Hi everyone, first time user, lol.  We are renovating the laundry and have installed the stainless steel laundry tub into the new cupboard, we used the sticky tape that came with the tub to line around underneath the tub in contact with the top of the bench. We had a plumber in to connect the piping and he said we should clip the tub to the benchtop using the clips supplied with the tub. But for the life of me, I cant work out how to attach the clips!! Any help much appreciated. Thanks.

----------


## goldie1

There is a few different types but they are fixed to bridge between the underside of the tub lip and the underside edge of the cutout  
in the bench top. When you tighten them they pull the tub lip down against the seal.
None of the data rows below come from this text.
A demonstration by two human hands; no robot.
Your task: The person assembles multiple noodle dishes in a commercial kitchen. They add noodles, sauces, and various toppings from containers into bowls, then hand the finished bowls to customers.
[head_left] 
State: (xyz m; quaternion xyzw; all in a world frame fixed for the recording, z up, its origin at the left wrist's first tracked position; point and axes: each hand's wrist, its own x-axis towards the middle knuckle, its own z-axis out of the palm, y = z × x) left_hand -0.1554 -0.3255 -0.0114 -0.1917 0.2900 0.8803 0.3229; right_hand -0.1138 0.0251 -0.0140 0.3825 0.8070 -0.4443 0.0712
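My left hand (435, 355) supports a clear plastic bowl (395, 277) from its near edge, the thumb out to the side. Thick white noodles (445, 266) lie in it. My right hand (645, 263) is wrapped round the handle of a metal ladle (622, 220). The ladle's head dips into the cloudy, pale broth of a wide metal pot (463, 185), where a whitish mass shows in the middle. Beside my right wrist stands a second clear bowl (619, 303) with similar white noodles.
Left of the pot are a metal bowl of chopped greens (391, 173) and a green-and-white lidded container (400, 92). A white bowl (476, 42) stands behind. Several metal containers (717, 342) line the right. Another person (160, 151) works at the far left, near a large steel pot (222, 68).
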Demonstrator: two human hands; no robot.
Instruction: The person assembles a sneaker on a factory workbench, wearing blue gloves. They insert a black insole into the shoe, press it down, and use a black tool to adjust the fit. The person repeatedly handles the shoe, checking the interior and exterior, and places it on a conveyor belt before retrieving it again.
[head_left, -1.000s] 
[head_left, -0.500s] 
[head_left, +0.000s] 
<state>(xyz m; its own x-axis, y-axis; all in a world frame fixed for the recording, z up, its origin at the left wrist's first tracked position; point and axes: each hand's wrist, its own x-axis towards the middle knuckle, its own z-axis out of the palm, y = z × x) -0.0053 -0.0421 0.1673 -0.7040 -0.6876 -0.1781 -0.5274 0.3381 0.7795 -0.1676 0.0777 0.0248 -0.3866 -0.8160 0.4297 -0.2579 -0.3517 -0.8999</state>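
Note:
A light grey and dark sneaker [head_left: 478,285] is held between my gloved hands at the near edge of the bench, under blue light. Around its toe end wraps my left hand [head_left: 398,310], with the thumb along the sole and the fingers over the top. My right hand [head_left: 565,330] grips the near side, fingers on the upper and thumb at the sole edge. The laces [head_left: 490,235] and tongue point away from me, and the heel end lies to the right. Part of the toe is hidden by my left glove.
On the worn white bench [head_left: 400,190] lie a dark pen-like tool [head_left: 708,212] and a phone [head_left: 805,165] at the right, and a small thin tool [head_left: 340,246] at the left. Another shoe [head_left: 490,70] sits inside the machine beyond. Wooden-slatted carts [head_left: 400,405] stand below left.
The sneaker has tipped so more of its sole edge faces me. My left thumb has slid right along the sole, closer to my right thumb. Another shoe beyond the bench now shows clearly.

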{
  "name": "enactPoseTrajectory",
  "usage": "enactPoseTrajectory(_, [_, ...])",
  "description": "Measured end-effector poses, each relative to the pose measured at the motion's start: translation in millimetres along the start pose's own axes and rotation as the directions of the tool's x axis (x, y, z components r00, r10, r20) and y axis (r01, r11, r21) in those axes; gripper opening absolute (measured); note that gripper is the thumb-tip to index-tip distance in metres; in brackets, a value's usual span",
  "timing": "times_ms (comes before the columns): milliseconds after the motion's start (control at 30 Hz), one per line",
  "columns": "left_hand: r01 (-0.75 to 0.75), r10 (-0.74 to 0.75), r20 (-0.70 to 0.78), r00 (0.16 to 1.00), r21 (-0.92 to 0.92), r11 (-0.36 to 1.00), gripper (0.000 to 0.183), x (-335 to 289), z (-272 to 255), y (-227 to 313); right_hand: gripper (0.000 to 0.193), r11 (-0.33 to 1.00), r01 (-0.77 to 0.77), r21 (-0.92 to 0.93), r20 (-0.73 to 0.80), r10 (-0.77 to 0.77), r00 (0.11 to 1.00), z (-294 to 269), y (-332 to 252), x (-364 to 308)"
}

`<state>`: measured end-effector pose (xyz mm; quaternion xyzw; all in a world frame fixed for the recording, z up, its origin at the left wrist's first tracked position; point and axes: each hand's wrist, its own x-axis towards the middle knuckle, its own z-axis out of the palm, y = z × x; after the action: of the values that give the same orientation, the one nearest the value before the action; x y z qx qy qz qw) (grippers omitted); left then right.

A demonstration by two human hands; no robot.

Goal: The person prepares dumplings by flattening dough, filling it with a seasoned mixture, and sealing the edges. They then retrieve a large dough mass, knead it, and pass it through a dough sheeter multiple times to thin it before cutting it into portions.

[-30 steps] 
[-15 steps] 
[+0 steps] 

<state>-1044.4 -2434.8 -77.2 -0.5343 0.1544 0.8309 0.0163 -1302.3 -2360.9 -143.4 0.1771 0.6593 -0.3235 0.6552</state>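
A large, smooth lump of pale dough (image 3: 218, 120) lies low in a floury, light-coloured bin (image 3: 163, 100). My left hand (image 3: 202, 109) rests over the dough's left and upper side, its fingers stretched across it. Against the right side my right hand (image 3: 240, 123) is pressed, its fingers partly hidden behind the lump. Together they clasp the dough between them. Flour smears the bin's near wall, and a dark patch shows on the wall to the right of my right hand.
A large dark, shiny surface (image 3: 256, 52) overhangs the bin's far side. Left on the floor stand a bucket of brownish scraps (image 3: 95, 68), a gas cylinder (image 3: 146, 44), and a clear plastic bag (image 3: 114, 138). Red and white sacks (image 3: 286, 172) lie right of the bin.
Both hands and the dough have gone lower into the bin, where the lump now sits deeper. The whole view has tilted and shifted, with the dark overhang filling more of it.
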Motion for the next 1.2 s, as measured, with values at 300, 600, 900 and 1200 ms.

Don't you have a pic in the fitting instructions?

----------


## Milliken

Hi Goldie1, we didn't get any instructions. Just the tub and a bag of fittings that we couldn't use due to the different configuration of the outlet, causing us to get a plumber to install the piping. Nothing else. Its an Everhard that we bought from Masters. But your tip is helpful and we will have a go at it, thanks. Are you supposed to install the clips while the benchtop is in place sitting on the cupboards or take the benchtop off the top of the cupboards first? Thanks for your help.

----------


## goldie1

To take the bench top off now you would have to disconnect the plumbing. It is a fiddly job but is commonly  
done from underneath.  
This type the clips attach to the sink and the pins grip the bench. You give the pins a light tap with a hammer 
to embed them then tighten the screw

----------


## Milliken

Thanks for your advice Goldie1. The tub is now installed and looking great!

----------